Talvez com o objetivo de atrair o setor privado, crítico do ingresso da Venezuela, deverá ser criado o Forum Empresarial, que passará a reunir-se em paralelo aos encontros presidenciais do Conselho do Mercosul.

O Brasil terá que coordenar, durante sua presidência, o ingresso de novo membro, visto que o Equador, convidado, já aceitou. A adesão da Bolivia, do Surinã e da Guiana deverá ficar para mais tarde. Nesse particular, certamente serão discutidos critérios mais flexíveis – a exemplo do que ocorreu com a Venezuela – para a incorporação de novos países ao bloco. Parece clara a intenção de ampliar o Mercosul para incluir todos os países sul-americanos, o que poderá coincidir com a composição da Unasul e propiciar a fusão de ambos.

A agenda externa do grupo, em sua nova composição - acordo com a União Europeia e Canadá - e a oferta da China de ser feito um estudo de viabilidade sobre um eventual acordo de livre comércio com o Mercosul - também deverá ser examinada, com poucas possibilidades de avanços pelas barreiras protecionistas argentinas e pelas dificuldades da indústria brasileira.

O Mercosul entra decididamente em nova fase. Os temas políticos e sociais certamente serão ampliados (Pacto Social, Cidadania, nova composição do Parlamento).

Menor país do Mercosul, o mais pobre, e extremamente dependente da economia brasileira, o Paraguai não tem alternativa e não deverá abandonar o Mercosul.

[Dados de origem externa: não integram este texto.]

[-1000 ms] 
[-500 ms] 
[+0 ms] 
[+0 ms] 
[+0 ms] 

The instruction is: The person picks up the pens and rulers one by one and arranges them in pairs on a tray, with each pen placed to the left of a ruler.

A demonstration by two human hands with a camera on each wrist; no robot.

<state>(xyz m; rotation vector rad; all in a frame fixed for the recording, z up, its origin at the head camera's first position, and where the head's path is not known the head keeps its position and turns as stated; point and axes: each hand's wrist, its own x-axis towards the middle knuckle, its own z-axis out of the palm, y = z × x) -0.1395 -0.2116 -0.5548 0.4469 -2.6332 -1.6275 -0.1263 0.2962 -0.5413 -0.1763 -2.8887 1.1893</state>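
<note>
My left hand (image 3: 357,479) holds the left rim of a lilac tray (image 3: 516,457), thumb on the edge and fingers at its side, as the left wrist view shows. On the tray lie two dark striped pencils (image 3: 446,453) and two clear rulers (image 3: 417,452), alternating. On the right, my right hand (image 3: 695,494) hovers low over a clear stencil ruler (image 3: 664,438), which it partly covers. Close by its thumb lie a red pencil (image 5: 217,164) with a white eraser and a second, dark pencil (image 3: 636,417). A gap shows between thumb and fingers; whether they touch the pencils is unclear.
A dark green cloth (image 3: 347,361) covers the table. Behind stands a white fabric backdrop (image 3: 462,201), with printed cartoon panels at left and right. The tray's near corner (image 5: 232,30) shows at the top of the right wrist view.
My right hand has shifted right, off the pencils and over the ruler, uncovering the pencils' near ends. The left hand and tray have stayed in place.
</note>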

O executivo paraguaio enviou ao Congresso o Protocolo de Adesão da Venezuela e ameaça tomar uma série de medidas de natureza politica, como levar a decisão de suspendê-lo à Corte Internacional de Justiça da Haia, não ceder a energia gerada em Itaipú ao Brasil, conforme o Tratado que regulou a criação da hidreletrica binacional, aproximar-se dos EUA, cogitar o ingresso na Aliança do Pacifico (acordo entre o Chile, Mexico, Perú e Colombia) e outras. Dificilmente, contudo, o governo de Assunção terá condições de levar a cabo essas bravatas nacionalistas, mais para consumo interno do que com intenção de criar uma crise com seus principais vizinhos.

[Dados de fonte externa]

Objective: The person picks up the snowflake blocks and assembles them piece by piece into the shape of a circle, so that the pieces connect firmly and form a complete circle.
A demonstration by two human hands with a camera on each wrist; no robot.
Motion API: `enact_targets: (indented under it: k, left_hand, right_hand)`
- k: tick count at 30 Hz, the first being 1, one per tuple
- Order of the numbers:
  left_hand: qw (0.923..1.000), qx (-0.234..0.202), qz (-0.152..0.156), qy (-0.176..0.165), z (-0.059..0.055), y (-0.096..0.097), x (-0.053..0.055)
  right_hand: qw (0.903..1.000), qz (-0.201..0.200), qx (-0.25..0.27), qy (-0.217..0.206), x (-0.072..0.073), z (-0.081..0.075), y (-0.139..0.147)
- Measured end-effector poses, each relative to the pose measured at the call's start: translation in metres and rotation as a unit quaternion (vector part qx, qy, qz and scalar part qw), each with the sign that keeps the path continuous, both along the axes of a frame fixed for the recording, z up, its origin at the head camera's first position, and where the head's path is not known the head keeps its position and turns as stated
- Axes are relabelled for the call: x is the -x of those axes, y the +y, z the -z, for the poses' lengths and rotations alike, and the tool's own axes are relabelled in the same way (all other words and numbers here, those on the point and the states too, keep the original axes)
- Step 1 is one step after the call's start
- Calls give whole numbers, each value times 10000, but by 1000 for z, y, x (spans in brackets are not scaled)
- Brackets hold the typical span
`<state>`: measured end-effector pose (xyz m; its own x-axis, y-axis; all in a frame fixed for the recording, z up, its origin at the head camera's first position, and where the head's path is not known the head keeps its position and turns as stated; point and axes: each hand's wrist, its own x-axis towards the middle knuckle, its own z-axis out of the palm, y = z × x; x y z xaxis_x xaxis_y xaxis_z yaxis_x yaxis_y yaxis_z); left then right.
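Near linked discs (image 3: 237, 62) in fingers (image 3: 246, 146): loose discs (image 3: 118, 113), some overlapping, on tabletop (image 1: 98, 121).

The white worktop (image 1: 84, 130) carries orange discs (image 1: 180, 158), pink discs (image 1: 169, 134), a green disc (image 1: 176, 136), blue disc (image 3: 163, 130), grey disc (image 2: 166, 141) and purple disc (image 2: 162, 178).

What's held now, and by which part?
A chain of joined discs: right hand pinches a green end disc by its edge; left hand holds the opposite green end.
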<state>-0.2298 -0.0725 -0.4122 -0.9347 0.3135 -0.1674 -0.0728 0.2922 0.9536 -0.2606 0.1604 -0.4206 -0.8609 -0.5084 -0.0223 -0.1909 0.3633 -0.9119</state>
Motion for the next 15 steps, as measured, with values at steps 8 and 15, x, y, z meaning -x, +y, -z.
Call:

No caso do rompimento do Tratado de Itaipu, que prevê a cessão da parte não utlizada dos 50% da energia que cabe ao Paraguai, além de não ter a quem vender essa energia, pois não existem linhas de transmissão para a Argentina ou o Chile, o Brasil poderia reagir vigorosamente por ser um assunto de segurança nacional, uma vez que 20% da energia é consumida na área mais industrializada no Sul e no Sudeste do pais. O Congresso paraguaio, se rejeitar o ingresso de Chaves, estará criando uma situação que, a partir da sua reintegração ao Mercosul depois das eleições presidenciais em abril de 2013, levará o país ao confronto com a Venezuela e demais membros do Mercosul. O entendimento do governo brasileiro é de que Assunção não poderá questionar as decisões tomadas pelo bloco no período de suspensão, em especial a adesão da Venezuela.

O grande desafio para o Brasil – agora na presidência do Mercosul e no futuro - será administrar as frustrações e os ressentimentos do pequeno Paraguai.

Rubens Barbosa, Presidente do Conselho de Comércio Exterior da Fiesp.